Tagged: Miley Cyrus

Music Videos: Perennial Favorites

As summer winds down, I thought I’d throw up a few videos by artists I can always rely on. Two of them–Björk and St. Vincent–have albums coming out next month. Jill Scott is the third artist featured here, and The Light of the Sun has been in personal rotation this summer. I’d include Rihanna’s Avril-sampling “Cheers (Drink to That),” but Rihanna slants her eyes at the 3:11 mark, bringing to mind Miley’s racial insensitivity incident, so I can’t endorse it without a lot more context.


St. Vincent
“Cruel”
Mercy Me
Directed by Terri Timely


Jill Scott
“Hear My Call”
The Light of the Sun
Co-directed by Jill Scott


Björk
“Crystalline”
Biophilia
Directed by Michel Gondry

Death of Samantha

Miranda (Cynthia Nixon), Carrie (Sarah Jessica Parker), Samantha (Kim Cattrall), and Charlotte (Kristin Davis) are strong, invincible, etc.; image courtesy of nydailynews.com

Last Saturday, I checked one major item off a list of things I need to complete within the next month. This coincided with a dear friend’s birthday eve. When the damning reviews of Sex and the City 2 rolled in earlier this summer, we said we’d watch it together when it came out on DVD so we could get drunk and yell at the screen in private. Drink and yell we did, because sweet Southern breakfast the sequel is terrible.

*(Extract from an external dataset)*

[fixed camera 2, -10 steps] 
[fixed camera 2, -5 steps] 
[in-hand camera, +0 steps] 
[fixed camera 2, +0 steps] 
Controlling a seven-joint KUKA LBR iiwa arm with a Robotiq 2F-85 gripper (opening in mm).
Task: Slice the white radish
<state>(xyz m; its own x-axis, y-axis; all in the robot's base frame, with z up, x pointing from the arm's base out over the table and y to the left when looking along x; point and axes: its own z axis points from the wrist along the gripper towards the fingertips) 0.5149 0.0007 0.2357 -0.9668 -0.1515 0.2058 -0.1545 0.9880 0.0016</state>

I was a fan of the show. While certainly critical of its racial myopia and its reliance on the credit card to buy female empowerment, I still pull out the DVDs I inherited from a former roommate when I want some questionable sartorial choices and effervescent dialogue. I’m interested in how the show spun off into a successful film franchise, as well as the show’s massive global success, particularly in countries like Korea. I saw the first movie in the theaters with two girlfriends, finding it mildly entertaining until I was five minutes from my house on the ride home and felt like I was cheated. News of a sequel seemed completely unnecessary, even if I think the argument about the double standard between unsympathetic film representations of male and female members of Generation X has traction.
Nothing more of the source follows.